What to do if no one gets married. Why won't they marry me? Men and women come into relationships with different goals

Other reasons

Are you trying again and again to answer the question, why are you still not married? Let's try to figure out what to do in such a situation. First, we need your sincere confession: are you really so upset about this that you consider your unmarriage a problem that destroys your life, preventing you from eating, sleeping and breathing? If the answer is yes, and you have been suffering from this fact for a year or more, then it’s time to look for remedies that will help you get rid of this problem.

A beam in one's own eye

Think: have you ever met such men whom you would be ready to marry? If yes, but for some reason they were not interested in you, or the relationship did not last long, most likely it makes sense to take care of yourself. Try to be as objective as possible and try to imagine yourself in the place of such a man. What would you like from your partner in this case? It would be good if you have a male friend with whom you could have a heart-to-heart discussion about this topic. A huge field for self-improvement will open up for you, and yet, first try to work on those qualities that will help you get closer to the ideal image of your chosen one. The fact is that we often ourselves do not notice our own unpleasant traits, which we have already become accustomed to and have grown accustomed to, and it is these small or large troubles that destroy any relationship we enter into.

And the Swede, and the reaper, and the trumpet player

If you have only seen your prince on the silver screen, then most likely you either want too much or are looking in the wrong place. In the first option, we can talk not only about inflated, but also about contradictory requirements for the chosen one. For example, you are unlikely to meet a person who would be reliable, stable, supportive, but at the same time ready at any moment to take off to another city for a romantic weekend and jump with a parachute without instructions to prove his courage to you. Therefore, try to write down all the key qualities of your ideal partner on a piece of paper and carefully evaluate them: are there any mutually exclusive ones among them? If there is, you will still have to choose exactly those qualities that can form the basis of a strong marriage. Or admit to yourself that you need a good friend, a bright lover, but not a life partner.

Where to go?

In the second option, add to your list a list of the circumstances under which you usually meet future partners. It is quite clear that you are unlikely to meet an emotional, adventurous guy at a symphony concert or in the accounting office. Then you will have to work on thinking through and scouting out the “hunting places” - where are the specimens you are interested in “found”? For example, if you want your partner to care about a healthy lifestyle, you should pay attention to sports clubs, swimming pools, studios for various types of “healthy” sports - yoga, fitness, capoeira, after all.

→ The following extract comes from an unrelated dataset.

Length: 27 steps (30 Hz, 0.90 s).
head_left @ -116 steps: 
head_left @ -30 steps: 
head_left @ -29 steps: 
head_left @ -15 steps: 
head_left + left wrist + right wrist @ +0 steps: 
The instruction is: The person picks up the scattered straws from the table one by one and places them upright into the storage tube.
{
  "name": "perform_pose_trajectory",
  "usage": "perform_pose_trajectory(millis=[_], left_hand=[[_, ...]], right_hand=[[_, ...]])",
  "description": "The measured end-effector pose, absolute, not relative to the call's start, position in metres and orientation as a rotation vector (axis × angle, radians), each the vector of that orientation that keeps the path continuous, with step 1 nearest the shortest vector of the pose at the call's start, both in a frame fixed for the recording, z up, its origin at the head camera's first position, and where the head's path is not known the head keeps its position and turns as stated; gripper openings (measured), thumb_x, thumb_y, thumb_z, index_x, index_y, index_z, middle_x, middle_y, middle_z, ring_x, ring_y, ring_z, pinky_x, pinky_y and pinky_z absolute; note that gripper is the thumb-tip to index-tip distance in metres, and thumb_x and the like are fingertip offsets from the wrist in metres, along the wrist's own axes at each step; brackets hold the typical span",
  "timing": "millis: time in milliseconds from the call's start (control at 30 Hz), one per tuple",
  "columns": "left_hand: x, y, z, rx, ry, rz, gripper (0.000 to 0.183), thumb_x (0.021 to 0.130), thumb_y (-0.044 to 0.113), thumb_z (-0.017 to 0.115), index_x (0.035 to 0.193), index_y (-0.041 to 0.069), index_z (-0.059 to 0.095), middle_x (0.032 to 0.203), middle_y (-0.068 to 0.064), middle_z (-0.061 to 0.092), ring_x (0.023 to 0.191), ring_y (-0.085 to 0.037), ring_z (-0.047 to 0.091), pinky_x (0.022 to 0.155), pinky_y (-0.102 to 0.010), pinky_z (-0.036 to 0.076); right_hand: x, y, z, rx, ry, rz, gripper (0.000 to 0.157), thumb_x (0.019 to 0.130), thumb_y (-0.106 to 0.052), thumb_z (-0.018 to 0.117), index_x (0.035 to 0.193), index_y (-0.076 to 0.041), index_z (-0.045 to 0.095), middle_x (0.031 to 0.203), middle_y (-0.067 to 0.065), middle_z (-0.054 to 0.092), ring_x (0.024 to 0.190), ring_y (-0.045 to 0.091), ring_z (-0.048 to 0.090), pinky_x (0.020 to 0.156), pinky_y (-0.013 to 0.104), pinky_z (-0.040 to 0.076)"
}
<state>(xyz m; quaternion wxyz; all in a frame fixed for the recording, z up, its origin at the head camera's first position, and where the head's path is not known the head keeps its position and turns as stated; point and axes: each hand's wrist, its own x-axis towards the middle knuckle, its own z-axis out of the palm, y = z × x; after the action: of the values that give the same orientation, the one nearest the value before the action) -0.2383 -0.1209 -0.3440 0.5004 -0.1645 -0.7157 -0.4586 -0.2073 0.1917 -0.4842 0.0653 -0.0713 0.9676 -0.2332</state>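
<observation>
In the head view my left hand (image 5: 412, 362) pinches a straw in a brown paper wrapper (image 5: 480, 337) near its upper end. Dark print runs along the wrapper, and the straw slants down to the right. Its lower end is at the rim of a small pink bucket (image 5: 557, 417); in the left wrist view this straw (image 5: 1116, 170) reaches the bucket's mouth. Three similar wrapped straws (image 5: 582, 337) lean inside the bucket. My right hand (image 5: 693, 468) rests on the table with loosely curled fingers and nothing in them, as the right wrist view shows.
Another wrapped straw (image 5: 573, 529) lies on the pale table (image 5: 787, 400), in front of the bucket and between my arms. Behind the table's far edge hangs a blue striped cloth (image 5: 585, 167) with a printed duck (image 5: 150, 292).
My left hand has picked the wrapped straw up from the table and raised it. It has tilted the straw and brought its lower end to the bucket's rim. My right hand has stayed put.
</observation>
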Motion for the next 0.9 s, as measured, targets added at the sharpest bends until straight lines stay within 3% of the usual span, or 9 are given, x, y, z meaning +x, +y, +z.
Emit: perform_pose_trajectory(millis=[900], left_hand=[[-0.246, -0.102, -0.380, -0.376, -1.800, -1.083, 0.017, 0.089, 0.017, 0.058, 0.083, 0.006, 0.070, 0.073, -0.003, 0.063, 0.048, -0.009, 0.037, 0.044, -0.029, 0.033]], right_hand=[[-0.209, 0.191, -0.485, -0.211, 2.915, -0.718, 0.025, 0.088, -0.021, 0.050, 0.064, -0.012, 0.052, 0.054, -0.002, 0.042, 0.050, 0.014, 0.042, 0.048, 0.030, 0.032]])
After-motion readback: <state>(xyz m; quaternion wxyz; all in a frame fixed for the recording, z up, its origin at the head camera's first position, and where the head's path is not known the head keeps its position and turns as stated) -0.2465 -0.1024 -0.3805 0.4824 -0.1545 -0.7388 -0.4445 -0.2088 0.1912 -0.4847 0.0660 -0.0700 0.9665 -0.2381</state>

Also, we should not ignore the opportunities that the modern level of technology development provides us: the Internet has brought together an incredible number of people. We are not talking about dating sites and chat rooms, but rather about “clubs of interests”: if you drive a car, sign up for one of the many car clubs, if you like skiing or biking, a huge number of thematic forums are at your service.

If you yourself are not able to cope with the onset of depression, you cannot understand why changes for the better are not happening in your life - contact a professional psychologist, and you will definitely find a way out.

Take action, don’t stand still, and joyful, long-awaited events will not keep you waiting!

My friend Lenka is still not married. And she – it’s scary to even think, let alone say – is already 29 years old. No, I, who got married at 20, don’t see a problem in her situation, but she herself is terribly worried about this. She can still hear a nasty voice behind her: “Hee hee, the old maid has gone.”

Of course, no one thinks so, because our Lenka looks amazing - a young, well-groomed, fashionably dressed girl. But there is no confidence in the look, and the one who is looking for this look, examining and studying, studying every man he meets - what if it is he who will ask for marriage!

In order to make a successful shot, a good sniper needs to take good aim, putting aside annoying thoughts like “if I hit or miss.”

The same thing can happen in relationships: if you allow fear to influence your actions, nothing good will come of it. Especially when it comes to such an important life step as choosing a partner. And the results in case of failure can also be compared to the work of a sniper: just as leaving a marriage with a obviously unloved husband can be problematic, so after an unsuccessful shot, there will be no opportunity to reload the rifle and shoot again - time is lost.

The author of the article also says that if a girl remains alone for a long time, then over time she begins to doubt her attractiveness, and this scares men away from relationships with her. In fact, the reasons for such loneliness may lie much deeper.

It would seem that if a woman is beautiful, attractive, well-groomed, her chances of finding a partner should be quite high. The idea that “statistically there are nine guys for every ten girls” is better to forget - this is pure rationalization. There are reasons for everything, even if we don’t see those reasons.

In fact, a situation where men for some reason bypass you is a worthwhile reason to seek advice from a psychologist. It is not at all necessary that “what is wrong” with you. But it is possible that a woman who has been without a partner for a long time unconsciously sends certain signals to surrounding acquaintances and unfamiliar men that for some reason establishing a relationship with her is not very possible.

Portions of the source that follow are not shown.